Little fixes like bending your knees when you’re going to pick up a heavy load, and making a conscious effort to stand tall (imagine a string pulling you straight up from the top of your head), go a long way in protecting your bones and joints and reducing undue pressure on them. Here are some useful tips on good posture from the American Chiropractic Association.

Watch your weight

Arthritis can be most painful and troublesome when it affects some of the larger joints in your body, such as your knees. Your knees bear almost all your body weight.

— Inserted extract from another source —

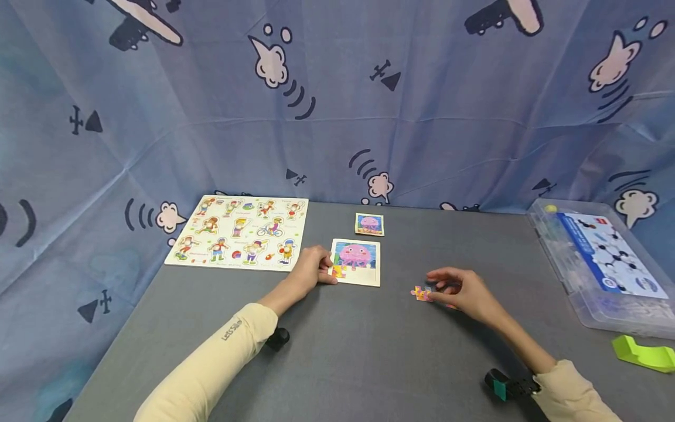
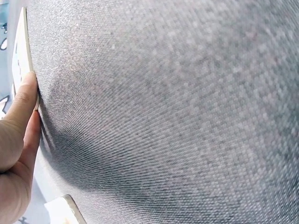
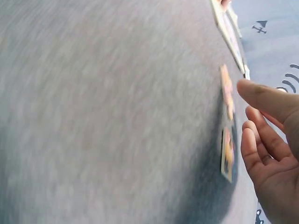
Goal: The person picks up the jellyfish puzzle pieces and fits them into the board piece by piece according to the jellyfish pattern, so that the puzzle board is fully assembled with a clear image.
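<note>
A square puzzle board (image 1: 364, 278) lies at mid-table, pink jellyfish pieces fitted in its upper part. An orange-yellow piece (image 1: 337, 272) is at its lower left, while the lower right shows bare wood. My left hand (image 1: 312, 266) holds the board's left edge between fingers and thumb. To the right, my right hand (image 1: 466, 293) hovers over loose jigsaw pieces, its fingers loosely bent and thumb apart from them. One pink-and-yellow piece (image 1: 420, 293) lies by the thumb; another piece (image 3: 227, 154) is under the fingers, apart from them in the right wrist view.
A small jellyfish picture card (image 1: 369, 224) lies behind the board. At the left is a large board of sports figures (image 1: 224, 225). A clear plastic case (image 1: 585, 305) with a blue-white sheet and a green plastic piece (image 1: 644, 354) are at the right. A patterned curtain (image 1: 337, 117) hangs behind.
</note>
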Tool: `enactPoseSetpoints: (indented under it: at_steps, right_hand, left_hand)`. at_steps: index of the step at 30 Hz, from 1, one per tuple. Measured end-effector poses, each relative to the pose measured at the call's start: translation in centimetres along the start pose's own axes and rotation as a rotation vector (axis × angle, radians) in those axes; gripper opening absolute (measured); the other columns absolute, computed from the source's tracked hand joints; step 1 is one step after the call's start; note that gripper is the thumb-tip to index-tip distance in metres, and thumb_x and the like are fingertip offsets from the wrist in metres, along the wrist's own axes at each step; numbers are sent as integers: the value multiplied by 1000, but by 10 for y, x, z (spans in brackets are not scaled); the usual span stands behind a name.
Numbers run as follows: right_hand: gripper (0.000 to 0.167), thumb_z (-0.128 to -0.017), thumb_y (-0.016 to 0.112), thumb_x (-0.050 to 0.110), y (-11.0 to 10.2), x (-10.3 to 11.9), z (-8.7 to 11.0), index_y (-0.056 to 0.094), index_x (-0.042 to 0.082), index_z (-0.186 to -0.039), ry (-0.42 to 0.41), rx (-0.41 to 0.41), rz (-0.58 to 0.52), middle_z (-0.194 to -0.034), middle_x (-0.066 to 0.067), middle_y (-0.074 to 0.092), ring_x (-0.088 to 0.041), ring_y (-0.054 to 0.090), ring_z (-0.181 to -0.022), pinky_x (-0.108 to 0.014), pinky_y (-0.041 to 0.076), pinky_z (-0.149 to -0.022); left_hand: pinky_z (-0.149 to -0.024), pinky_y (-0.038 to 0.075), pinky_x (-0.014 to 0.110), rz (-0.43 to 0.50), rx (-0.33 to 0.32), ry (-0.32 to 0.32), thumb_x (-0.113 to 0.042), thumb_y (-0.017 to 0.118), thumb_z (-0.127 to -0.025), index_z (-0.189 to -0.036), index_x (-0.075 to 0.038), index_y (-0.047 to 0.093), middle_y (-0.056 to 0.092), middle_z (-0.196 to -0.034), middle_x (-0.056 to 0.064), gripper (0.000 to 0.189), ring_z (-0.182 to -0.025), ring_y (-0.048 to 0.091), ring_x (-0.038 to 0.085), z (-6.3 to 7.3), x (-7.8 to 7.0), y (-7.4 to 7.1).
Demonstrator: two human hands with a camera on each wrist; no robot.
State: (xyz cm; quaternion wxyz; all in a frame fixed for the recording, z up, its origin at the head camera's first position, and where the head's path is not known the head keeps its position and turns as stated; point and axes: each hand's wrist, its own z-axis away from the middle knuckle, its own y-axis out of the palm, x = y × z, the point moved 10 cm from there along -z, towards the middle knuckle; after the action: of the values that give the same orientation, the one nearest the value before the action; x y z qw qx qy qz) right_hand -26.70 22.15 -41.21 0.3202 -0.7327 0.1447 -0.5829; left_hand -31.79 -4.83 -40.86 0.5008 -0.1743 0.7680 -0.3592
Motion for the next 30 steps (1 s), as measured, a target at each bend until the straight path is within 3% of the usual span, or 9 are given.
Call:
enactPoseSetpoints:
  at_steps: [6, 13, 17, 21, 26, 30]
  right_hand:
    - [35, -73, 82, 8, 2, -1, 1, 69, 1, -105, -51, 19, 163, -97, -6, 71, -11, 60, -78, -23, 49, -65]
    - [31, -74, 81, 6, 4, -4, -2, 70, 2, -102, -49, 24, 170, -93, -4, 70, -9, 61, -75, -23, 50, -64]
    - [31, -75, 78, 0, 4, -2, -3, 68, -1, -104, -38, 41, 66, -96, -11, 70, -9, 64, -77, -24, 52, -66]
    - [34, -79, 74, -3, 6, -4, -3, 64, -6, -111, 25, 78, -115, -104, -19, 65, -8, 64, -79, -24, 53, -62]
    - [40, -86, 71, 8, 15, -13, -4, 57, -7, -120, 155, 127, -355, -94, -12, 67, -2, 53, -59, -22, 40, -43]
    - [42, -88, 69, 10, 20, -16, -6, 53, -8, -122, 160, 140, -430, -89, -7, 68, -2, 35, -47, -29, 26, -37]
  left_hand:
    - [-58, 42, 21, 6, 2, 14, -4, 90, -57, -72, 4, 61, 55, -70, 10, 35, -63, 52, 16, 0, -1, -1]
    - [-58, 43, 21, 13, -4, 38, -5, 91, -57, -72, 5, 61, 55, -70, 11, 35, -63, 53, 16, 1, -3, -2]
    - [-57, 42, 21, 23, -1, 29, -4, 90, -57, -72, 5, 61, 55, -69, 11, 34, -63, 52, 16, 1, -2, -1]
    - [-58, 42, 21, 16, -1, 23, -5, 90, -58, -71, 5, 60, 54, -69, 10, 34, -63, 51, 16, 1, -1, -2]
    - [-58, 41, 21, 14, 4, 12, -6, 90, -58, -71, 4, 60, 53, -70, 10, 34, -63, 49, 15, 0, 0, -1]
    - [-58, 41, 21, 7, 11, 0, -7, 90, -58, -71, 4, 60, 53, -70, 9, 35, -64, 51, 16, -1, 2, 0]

Obesity, naturally, takes a toll on your knees and eventually, your knees give up. Excess body weight is one of the major triggers of arthritis. Eating a healthy, balanced diet, getting in some exercise and keeping your weight under check definitely help to keep the disease at bay.  

 

There is no surefire way to ensure you don’t get arthritis. There are also no known cures, although you will come across helpful information on the management of the disease.

With mindful care and by taking a few measures that are generally good for your health and lifestyle anyway, you can drastically reduce your chances of contracting arthritis, especially later in life when your bones and joints are naturally starting to get more tired. An ounce of prevention, after all, is worth a pound of cure.